▶ Problem statement
Could you write out, exactly, every line from the top of the data through the line holding "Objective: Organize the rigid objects"? Omit the pictures.

▶ Supplied data

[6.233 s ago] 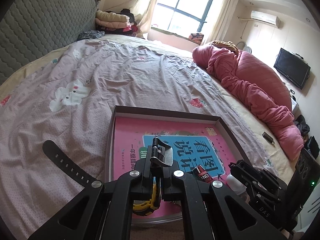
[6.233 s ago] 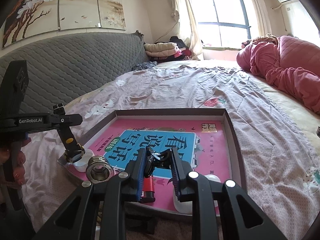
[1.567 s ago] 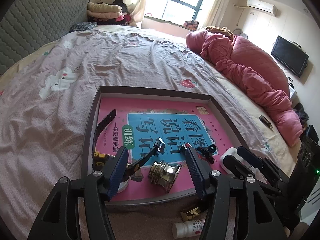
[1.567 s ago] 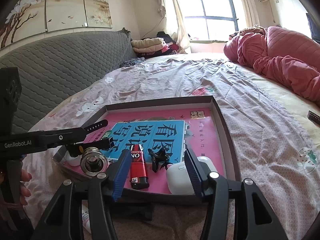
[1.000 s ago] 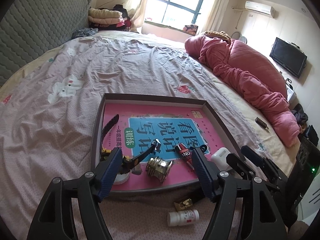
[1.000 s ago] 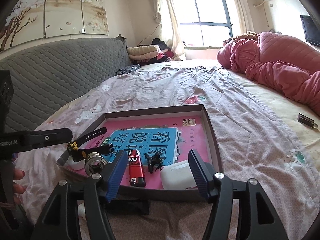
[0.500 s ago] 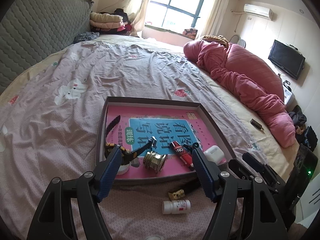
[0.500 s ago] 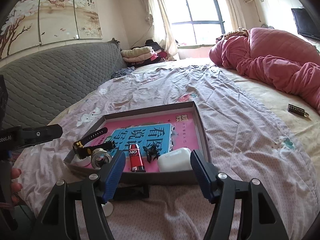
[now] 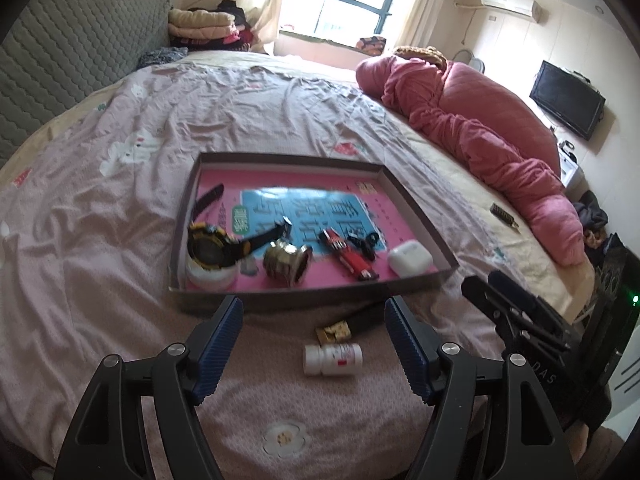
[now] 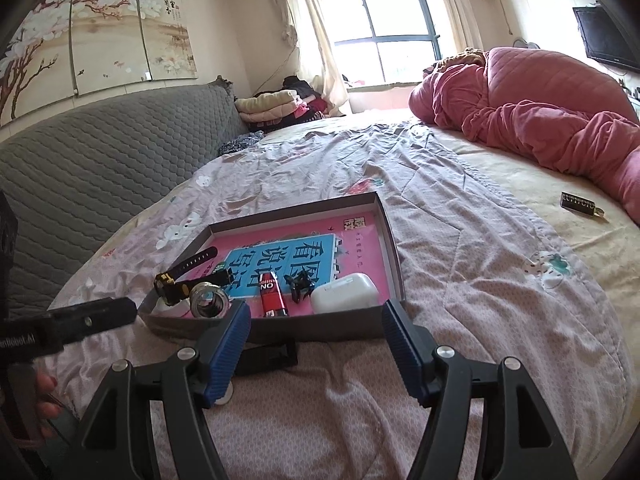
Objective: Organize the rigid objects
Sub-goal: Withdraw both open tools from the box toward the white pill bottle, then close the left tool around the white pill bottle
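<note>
Left wrist view: left gripper (image 9: 312,340) angled down over the bedspread, jaws wide apart and empty; white pill bottle (image 9: 333,359) lies between them on its side, long axis across the frame, just outside the tray (image 9: 316,295). Right wrist view: right gripper (image 10: 316,344) tilted down before the tray (image 10: 390,236), jaws apart, empty; red lighter (image 10: 272,289) inside points away.

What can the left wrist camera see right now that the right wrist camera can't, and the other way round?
Only the left wrist view shows the white pill bottle and small gold item lying on the bedspread in front of the tray, both outside it. Only the right wrist view shows the flower painting above the grey headboard. Both show the tray, holding the watch, metal ring, red lighter and white earbud case, plus open, empty jaws.
</note>
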`<state>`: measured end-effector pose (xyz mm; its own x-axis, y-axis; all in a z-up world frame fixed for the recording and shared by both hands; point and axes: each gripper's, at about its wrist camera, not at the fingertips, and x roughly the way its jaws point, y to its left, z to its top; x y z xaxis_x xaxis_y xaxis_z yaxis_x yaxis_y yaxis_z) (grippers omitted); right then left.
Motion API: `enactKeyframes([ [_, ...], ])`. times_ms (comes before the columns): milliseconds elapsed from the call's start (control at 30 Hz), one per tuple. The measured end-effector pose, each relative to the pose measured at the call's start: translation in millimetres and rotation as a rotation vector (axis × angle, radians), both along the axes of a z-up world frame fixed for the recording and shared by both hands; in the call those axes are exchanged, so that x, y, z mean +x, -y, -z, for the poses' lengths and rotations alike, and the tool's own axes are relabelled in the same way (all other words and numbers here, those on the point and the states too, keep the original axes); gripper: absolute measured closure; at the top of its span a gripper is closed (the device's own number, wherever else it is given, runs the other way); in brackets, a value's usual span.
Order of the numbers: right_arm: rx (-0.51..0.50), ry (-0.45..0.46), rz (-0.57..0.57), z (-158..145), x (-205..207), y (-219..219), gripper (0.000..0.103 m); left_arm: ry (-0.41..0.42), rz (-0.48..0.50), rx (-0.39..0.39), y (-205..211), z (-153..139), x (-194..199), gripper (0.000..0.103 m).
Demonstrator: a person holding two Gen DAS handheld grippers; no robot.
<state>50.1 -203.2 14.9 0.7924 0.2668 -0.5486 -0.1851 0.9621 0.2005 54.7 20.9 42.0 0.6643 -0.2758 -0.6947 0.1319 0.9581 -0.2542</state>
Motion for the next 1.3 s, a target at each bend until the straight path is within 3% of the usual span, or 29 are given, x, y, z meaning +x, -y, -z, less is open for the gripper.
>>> enactKeyframes([
  [567, -0.006, -0.028, -0.020, 1, -16, -2, 0.036, -0.055, -0.003, 0.015, 7, 18, -14, 0.028],
  [1300, 0.008, -0.066, -0.066, 13, -9, -7, 0.035, -0.174, 0.052, 0.044, 33, 81, 12, 0.026],
])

▶ Task response
[6.233 s ago] 
[6.233 s ago] 
[1.567 s ago] 
[1.567 s ago] 
[1.000 s ago] 
[1.000 s ago] 
[0.500 s ago] 
[0.500 s ago] 
[now] 
[now] 
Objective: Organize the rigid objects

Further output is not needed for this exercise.